Not every person that has a run-in with the law by demonstrating some form of unacceptable behavior gets forced to spend time behind bars. Some drivers that are not sufficiently careful have to pay a fine. Fines control the actions taken by different businesses as well. A few adults that are either careless or neglectful discover that some of their money must go towards payment of punitive damages.
That is another name for punitive damages. No plaintiff gets awarded only an exemplary payment. In other words, the court does not award such payments/damages exclusively. Whenever the court tells a defendant to make such a payment, it hits the same defendant with compensatory damages.
Punitive damages do not serve as financial reimbursement for a plaintiff’s losses.
Compensatory damages take on that role. That financial reimbursement is supposed to put the plaintiff back to where he or she was before a given accident. Exemplary payments punish a defendant for wrongful actions. The court hopes that the defendant that must make such a payment will not try again to carry out the egregious action that the court considered to be most objectionable.
What determines the size of a punitive damage award?
The severity of any injury to the plaintiff, or the degree to which the same plaintiff suffered a loss, plays a large part in determination of the amount of money demanded from the person that must pay for such an award. The court also considers the amount of time during which the plaintiff must live with the acquired injury.
The level of the defendant’s behavior gets examined by the judge, before he or she decides on the size of the punitive damages. If that behavior deviated only slightly from what the court deems to be acceptable, then the judge will grant only a small award. On the other hand, a defendant that has been found guilty of egregious and outrageous behavior might have to pay an exceedingly large award.

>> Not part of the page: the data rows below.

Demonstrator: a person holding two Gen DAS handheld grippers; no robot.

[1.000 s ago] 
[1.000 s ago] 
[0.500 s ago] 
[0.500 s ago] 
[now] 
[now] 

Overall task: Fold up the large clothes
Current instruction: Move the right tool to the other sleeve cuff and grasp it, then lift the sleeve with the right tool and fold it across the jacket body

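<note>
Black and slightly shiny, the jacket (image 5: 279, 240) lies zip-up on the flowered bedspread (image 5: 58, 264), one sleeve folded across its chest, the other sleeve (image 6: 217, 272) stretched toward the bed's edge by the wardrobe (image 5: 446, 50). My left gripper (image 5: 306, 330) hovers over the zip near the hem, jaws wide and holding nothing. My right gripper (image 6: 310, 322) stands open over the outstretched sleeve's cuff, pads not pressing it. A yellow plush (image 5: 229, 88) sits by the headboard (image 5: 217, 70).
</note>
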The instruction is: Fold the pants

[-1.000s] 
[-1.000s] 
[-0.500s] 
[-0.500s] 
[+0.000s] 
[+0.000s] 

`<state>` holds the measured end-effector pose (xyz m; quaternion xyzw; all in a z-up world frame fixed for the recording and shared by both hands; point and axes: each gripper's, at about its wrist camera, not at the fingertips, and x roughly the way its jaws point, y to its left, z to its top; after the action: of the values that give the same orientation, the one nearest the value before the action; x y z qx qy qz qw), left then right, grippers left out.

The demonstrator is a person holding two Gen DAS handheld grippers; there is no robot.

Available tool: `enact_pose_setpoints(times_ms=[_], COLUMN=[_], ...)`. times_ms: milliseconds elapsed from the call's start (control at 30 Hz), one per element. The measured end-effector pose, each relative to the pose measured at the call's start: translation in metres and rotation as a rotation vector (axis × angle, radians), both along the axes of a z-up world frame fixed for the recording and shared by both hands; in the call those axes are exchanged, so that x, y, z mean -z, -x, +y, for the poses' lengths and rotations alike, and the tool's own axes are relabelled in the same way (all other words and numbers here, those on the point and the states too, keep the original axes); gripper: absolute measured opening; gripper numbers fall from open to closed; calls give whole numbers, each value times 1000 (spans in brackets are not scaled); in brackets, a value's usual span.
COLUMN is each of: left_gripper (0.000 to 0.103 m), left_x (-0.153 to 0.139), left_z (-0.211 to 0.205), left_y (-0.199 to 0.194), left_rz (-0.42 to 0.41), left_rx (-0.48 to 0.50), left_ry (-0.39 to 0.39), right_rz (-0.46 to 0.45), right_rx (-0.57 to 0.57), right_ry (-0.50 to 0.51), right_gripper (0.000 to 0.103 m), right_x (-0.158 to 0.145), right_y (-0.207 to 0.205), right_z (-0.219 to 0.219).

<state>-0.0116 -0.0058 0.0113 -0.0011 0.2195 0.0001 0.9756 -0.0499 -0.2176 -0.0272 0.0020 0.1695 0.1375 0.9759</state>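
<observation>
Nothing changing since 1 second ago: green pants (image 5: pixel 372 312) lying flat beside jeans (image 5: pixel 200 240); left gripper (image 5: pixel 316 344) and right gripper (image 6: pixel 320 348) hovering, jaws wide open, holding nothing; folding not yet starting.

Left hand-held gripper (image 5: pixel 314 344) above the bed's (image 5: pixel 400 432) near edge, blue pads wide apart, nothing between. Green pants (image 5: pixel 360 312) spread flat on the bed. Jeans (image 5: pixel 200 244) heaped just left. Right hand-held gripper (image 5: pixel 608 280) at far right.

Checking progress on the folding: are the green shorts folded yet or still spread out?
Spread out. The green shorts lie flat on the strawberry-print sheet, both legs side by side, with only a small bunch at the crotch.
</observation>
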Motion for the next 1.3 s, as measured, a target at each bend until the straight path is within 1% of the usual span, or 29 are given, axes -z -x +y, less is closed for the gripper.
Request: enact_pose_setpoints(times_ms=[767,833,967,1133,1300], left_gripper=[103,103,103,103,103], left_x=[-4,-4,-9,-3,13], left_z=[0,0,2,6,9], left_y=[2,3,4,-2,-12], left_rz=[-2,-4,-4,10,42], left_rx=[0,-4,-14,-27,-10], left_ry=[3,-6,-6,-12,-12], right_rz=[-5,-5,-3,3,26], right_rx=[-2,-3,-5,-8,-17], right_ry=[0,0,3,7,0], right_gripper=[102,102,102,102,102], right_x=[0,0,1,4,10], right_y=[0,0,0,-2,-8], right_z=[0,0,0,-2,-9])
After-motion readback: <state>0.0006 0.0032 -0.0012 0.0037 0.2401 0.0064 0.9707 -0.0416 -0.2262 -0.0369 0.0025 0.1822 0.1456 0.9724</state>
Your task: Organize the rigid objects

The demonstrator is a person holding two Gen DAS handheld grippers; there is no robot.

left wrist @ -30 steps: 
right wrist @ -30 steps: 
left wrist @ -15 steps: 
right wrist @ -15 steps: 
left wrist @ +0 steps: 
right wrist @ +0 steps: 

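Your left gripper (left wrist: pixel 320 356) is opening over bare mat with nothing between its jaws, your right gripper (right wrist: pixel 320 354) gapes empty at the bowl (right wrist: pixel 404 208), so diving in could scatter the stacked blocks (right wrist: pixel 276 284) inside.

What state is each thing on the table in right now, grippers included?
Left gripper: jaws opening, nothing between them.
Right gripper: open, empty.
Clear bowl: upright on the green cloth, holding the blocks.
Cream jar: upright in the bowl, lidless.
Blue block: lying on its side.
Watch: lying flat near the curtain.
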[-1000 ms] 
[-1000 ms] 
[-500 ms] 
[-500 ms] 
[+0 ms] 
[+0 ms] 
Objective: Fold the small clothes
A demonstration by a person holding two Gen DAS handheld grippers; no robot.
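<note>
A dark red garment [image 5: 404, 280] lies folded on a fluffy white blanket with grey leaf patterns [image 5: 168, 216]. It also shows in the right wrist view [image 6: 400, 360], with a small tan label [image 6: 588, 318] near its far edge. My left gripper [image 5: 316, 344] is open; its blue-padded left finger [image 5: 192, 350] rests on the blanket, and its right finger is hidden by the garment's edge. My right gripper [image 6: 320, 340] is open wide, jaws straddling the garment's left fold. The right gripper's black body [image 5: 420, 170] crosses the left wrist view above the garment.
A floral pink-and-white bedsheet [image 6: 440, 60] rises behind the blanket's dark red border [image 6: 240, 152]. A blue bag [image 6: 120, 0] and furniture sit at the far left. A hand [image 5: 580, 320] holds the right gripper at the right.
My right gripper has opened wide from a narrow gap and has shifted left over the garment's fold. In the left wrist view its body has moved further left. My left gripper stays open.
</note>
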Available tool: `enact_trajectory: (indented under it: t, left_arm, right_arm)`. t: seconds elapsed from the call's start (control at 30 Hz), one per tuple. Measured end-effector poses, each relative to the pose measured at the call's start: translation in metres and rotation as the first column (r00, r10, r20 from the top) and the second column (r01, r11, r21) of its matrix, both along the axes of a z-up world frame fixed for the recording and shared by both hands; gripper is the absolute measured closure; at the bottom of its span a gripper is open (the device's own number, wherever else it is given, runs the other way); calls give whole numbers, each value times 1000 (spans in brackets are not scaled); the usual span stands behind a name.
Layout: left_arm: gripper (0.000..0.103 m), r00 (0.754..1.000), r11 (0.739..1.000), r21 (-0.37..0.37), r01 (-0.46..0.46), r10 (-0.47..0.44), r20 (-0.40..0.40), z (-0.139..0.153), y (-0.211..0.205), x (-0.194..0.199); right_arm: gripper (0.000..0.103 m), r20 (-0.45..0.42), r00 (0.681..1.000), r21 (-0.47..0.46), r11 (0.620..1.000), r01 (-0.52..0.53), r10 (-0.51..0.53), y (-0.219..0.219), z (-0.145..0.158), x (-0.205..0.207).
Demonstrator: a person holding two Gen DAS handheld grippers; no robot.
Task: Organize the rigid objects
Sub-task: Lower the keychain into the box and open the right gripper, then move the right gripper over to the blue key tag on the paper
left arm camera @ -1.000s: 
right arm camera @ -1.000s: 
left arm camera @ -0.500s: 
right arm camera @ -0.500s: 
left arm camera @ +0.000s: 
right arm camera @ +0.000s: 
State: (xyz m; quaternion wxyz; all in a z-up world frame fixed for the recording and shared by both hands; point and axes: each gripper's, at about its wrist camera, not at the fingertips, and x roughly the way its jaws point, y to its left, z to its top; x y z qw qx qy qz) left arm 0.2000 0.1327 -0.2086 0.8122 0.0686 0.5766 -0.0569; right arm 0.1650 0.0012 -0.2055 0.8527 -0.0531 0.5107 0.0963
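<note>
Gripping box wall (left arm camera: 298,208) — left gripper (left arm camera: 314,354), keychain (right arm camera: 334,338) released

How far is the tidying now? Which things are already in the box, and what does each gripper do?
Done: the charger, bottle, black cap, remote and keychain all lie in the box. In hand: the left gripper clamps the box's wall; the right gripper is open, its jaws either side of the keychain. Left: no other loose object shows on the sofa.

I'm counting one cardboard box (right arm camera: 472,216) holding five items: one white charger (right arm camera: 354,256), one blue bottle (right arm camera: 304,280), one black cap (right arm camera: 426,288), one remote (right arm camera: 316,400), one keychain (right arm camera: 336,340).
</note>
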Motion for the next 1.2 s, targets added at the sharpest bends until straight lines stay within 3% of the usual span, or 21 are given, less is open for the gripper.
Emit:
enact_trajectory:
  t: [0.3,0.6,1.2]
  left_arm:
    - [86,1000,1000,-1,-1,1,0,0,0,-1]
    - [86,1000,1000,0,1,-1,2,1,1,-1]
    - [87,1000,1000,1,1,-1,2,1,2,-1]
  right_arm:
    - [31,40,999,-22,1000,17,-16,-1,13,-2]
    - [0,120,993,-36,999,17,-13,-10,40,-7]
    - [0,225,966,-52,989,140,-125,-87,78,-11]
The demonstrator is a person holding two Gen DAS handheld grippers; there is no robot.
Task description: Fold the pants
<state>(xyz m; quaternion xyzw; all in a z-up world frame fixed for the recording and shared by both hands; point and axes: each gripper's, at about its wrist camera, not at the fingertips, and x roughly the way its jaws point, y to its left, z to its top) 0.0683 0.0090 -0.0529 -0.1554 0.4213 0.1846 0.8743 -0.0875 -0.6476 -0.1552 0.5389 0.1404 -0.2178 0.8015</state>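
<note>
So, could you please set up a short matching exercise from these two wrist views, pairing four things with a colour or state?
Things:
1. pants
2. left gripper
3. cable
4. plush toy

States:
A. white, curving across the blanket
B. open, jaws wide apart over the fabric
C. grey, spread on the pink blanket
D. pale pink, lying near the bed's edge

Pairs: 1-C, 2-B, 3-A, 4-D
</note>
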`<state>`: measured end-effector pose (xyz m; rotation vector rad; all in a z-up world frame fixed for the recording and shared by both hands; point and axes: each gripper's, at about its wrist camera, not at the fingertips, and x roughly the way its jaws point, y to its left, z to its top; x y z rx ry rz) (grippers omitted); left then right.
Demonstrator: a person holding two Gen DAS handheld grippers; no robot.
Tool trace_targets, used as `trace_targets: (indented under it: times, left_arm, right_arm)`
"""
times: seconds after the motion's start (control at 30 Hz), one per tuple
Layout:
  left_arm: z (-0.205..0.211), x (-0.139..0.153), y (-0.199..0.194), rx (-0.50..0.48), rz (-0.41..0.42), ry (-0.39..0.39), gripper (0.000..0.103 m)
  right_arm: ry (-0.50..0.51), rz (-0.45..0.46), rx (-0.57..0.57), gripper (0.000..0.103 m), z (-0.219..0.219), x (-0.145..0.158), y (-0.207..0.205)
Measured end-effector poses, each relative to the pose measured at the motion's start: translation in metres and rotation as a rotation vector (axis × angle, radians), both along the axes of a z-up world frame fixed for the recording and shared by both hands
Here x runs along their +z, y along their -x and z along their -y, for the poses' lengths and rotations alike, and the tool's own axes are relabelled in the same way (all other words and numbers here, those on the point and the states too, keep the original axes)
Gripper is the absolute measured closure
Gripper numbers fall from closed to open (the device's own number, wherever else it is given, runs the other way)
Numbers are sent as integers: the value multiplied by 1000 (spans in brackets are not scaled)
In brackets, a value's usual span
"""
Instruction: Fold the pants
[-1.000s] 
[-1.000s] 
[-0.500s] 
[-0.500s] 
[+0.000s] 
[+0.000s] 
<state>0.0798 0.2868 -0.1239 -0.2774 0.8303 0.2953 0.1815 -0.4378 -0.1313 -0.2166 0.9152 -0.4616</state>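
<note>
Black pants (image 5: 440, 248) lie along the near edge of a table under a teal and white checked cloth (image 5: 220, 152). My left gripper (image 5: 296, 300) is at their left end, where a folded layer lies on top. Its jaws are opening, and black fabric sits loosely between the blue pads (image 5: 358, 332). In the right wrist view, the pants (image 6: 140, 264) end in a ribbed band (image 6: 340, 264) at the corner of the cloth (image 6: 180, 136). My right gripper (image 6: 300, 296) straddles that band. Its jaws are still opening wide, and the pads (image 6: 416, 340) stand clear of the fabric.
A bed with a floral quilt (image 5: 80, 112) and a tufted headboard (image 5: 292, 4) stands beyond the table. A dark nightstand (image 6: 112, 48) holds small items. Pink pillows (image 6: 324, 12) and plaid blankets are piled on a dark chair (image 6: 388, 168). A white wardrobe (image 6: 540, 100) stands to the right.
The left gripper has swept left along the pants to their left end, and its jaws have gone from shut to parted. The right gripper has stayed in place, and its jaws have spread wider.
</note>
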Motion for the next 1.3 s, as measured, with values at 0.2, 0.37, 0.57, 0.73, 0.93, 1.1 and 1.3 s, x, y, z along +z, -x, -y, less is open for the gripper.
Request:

Finally, the judge will take a close look at the decision in similar cases. Most judges tend to follow the precedent set by other judges, when making earlier decisions. Precedent can be used as a gauge of fairness, and the typical judge wants to be fair. Indeed, the public could object to an unfair or unjust decision.
Of course, any defendant that has received what appears to be an unfair decision has the right to appeal that ruling. Hence, the plaintiff or the representing Personal Injury Lawyer in Georgetown should not count on an immediate payment of whatever punitive damages he or she might have been awarded. An award does not get made until after a second judge has ruled, if a case has been appealed.